-- Task to complete --
Each line of the listing below containing the word "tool" should be returned.

-- The data --

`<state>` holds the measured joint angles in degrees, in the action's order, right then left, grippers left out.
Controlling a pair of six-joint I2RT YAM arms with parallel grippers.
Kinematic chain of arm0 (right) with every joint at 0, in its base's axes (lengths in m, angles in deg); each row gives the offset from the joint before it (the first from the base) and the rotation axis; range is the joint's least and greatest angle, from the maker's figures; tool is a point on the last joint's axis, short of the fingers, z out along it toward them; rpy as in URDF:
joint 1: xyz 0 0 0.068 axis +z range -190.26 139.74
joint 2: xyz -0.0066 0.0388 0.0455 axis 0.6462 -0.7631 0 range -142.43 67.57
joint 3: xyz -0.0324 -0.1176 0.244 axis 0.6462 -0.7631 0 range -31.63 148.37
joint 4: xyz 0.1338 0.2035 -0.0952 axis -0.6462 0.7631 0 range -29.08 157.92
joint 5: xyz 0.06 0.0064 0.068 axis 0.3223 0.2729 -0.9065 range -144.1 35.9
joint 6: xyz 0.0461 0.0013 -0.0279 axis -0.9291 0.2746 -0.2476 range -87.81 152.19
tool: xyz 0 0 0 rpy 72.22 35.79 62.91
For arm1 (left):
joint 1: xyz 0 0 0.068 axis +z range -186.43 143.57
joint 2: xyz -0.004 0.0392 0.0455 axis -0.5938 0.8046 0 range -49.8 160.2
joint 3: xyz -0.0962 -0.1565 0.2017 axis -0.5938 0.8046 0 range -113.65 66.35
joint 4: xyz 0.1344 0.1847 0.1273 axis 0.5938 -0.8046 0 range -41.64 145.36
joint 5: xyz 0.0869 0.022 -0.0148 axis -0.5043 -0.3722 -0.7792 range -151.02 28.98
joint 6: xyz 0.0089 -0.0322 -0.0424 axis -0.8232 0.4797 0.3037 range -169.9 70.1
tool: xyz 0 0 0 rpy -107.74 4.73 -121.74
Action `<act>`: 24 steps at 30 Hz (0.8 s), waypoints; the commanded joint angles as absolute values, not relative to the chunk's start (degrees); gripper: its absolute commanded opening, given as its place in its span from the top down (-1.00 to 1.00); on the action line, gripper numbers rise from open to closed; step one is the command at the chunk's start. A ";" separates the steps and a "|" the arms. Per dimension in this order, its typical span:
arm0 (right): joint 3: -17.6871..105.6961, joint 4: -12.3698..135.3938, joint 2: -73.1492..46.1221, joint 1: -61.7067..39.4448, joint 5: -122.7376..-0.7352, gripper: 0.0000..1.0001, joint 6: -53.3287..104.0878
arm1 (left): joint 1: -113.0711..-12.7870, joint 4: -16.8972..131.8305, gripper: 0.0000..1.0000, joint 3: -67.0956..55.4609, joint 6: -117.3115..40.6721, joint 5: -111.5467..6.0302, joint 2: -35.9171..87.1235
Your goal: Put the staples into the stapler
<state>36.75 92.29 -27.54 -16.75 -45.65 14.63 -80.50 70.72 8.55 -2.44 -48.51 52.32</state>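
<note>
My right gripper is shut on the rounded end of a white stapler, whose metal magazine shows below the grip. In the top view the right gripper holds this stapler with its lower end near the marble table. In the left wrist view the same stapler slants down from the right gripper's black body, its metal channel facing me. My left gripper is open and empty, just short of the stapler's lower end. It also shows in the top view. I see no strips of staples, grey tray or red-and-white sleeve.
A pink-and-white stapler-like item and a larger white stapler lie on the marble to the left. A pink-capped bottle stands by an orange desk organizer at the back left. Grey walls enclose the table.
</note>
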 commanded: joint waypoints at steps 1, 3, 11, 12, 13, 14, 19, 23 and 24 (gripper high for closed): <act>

-- Task result --
Kinematic chain of arm0 (right) with every joint at 0, in its base's axes (lengths in m, angles in deg); each row gives the offset from the joint before it (the first from the base) and the rotation axis; range is the joint's least and greatest angle, from the maker's figures; tool is a point on the last joint's axis, short of the fingers, z out along it toward them; rpy as in URDF:
tool: xyz 0 0 0 rpy 72.22 35.79 62.91
tool: xyz 0 0 0 rpy -107.74 4.73 -121.74

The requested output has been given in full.